[Problem]: Below is a listing to transcribe in full and exactly; keep the pictures out.
------ Exercise data
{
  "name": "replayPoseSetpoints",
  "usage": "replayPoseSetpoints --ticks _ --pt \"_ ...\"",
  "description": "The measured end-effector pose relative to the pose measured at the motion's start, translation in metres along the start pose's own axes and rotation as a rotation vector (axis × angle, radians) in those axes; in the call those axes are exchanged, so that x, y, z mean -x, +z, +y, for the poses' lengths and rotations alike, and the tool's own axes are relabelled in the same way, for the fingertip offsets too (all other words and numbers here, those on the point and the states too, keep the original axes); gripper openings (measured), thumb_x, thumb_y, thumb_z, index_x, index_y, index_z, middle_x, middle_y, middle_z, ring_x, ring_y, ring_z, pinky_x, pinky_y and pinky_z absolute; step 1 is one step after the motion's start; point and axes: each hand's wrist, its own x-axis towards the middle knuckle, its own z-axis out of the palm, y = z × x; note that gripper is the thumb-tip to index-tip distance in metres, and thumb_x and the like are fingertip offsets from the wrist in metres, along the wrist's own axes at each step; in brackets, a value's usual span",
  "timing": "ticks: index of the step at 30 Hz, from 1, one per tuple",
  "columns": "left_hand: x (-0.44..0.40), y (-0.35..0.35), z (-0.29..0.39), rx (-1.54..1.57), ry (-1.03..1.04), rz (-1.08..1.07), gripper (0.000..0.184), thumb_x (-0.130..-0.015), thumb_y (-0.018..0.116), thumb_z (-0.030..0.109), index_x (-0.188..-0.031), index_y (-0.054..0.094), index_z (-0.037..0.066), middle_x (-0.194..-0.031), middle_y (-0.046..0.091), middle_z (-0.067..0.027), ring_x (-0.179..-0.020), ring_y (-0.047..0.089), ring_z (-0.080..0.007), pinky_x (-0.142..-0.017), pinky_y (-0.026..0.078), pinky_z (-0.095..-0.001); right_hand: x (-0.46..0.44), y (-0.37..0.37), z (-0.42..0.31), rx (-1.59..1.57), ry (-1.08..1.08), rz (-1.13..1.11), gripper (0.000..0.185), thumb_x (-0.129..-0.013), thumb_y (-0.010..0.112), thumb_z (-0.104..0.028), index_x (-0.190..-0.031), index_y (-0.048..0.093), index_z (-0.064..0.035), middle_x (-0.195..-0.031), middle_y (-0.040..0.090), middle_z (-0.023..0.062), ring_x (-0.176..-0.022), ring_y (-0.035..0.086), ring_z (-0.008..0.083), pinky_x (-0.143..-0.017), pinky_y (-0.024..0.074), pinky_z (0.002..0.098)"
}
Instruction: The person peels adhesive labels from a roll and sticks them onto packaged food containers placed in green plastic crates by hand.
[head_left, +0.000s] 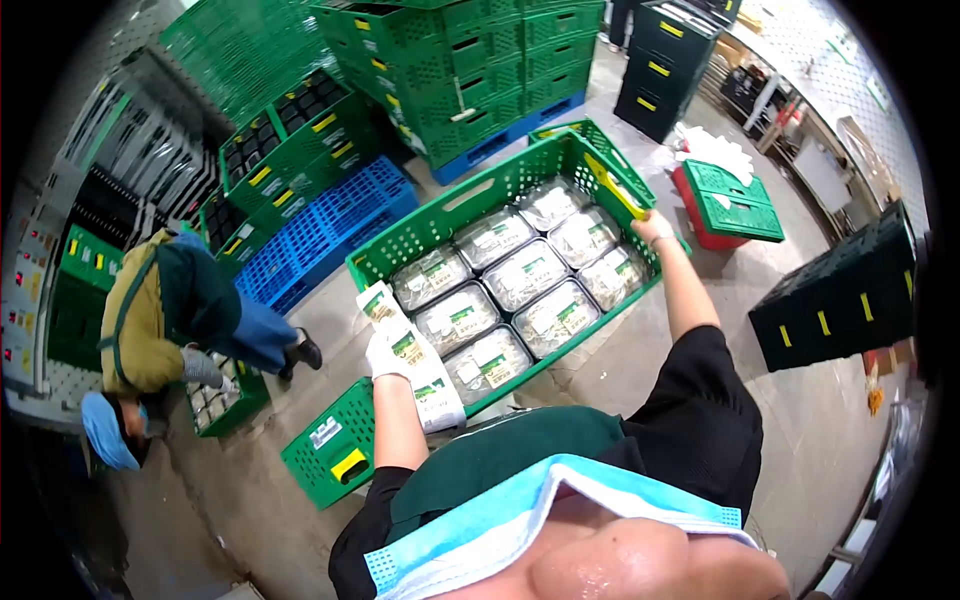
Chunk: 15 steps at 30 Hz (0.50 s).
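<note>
A green plastic crate [480, 200] with perforated walls spans the space in front of me. In it lie several clear-lidded food trays [525, 273] with green-and-white labels, set in rows. My right hand [655, 228] is closed on the crate's right end, beside its yellow handle [612, 185]. At the opposite end my left hand [385, 357], in a white glove, is closed around the crate's edge; its fingers are partly hidden. A strip of printed labels [412, 350] hangs along that end, against the left hand. Whether the crate rests on something below is hidden.
Another green crate [335, 440] shows below left. At left a person [185, 310] bends over a low crate [245, 400]. Blue pallets [320, 235] and stacked green crates [460, 90] stand behind. To the right are a red tub with green lid [735, 205] and dark crates [840, 300].
</note>
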Motion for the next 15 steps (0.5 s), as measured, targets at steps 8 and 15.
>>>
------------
[Output for this task]:
{
  "name": "replayPoseSetpoints",
  "usage": "replayPoseSetpoints --ticks _ --pt \"_ ...\"",
  "description": "The measured end-effector pose relative to the pose measured at the motion's start, translation in metres along the start pose's own axes and rotation as a rotation vector (axis × angle, radians) in those axes; in the call those axes are exchanged, so that x, y, z mean -x, +z, +y, for the poses' lengths and rotations alike, and the tool's own axes are relabelled in the same way, for the fingertip offsets too (all other words and numbers here, those on the point and the states too, keep the original axes); gripper openings (measured), thumb_x, thumb_y, thumb_z, index_x, index_y, index_z, middle_x, middle_y, middle_z, ring_x, ring_y, ring_z, pinky_x, pinky_y and pinky_z absolute; step 1 is one step after the motion's start; point and axes: each hand's wrist, its own x-axis towards the middle knuckle, its own z-axis out of the palm, y = z × x; note that gripper is the thumb-tip to index-tip distance in metres, and thumb_x and the like are fingertip offsets from the wrist in metres, along the wrist's own axes at each step; in brackets, a value's usual span",
  "timing": "ticks: index of the step at 30 Hz, from 1, one per tuple",
  "columns": "left_hand: x (-0.44..0.40), y (-0.35..0.35), z (-0.29..0.39), rx (-1.54..1.57), ry (-1.03..1.04), rz (-1.08..1.07), gripper (0.000..0.184), thumb_x (-0.130..-0.015), thumb_y (-0.018..0.116), thumb_z (-0.030..0.109), index_x (-0.188..-0.031), index_y (-0.054..0.094), index_z (-0.037..0.066), middle_x (-0.194..-0.031), middle_y (-0.046..0.091), middle_z (-0.067..0.027), ring_x (-0.179..-0.020), ring_y (-0.047..0.089), ring_z (-0.080..0.007), pinky_x (-0.142..-0.017), pinky_y (-0.026..0.078), pinky_z (-0.095..-0.001); right_hand: x (-0.46..0.44), y (-0.37..0.37), z (-0.42..0.31), rx (-1.59..1.57), ry (-1.08..1.08), rz (-1.13..1.11), gripper (0.000..0.185), thumb_x (-0.129..-0.013), thumb_y (-0.010..0.112), thumb_z (-0.104..0.028), index_x (-0.190..-0.031), index_y (-0.048..0.093), index_z (-0.064..0.035), middle_x (-0.195..-0.031), middle_y (-0.040..0.090), middle_z (-0.023..0.062), ring_x (-0.176..-0.022), ring_y (-0.035..0.086), ring_z (-0.008..0.083), pinky_x (-0.143..-0.017), pinky_y (-0.024..0.074), pinky_z (0.002..0.098)"
}
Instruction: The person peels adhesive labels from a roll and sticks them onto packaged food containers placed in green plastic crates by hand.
[head_left, +0.000s] 
Chunk: 15 steps at 30 Hz (0.50 s).
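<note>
A green plastic crate [480, 200] with perforated walls spans the space in front of me. In it lie several clear-lidded food trays [525, 273] with green-and-white labels, set in rows. My right hand [655, 228] is closed on the crate's right end, beside its yellow handle [612, 185]. At the opposite end my left hand [385, 357], in a white glove, is closed around the crate's edge; its fingers are partly hidden. A strip of printed labels [412, 350] hangs along that end, against the left hand. Whether the crate rests on something below is hidden.
Another green crate [335, 440] shows below left. At left a person [185, 310] bends over a low crate [245, 400]. Blue pallets [320, 235] and stacked green crates [460, 90] stand behind. To the right are a red tub with green lid [735, 205] and dark crates [840, 300].
</note>
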Motion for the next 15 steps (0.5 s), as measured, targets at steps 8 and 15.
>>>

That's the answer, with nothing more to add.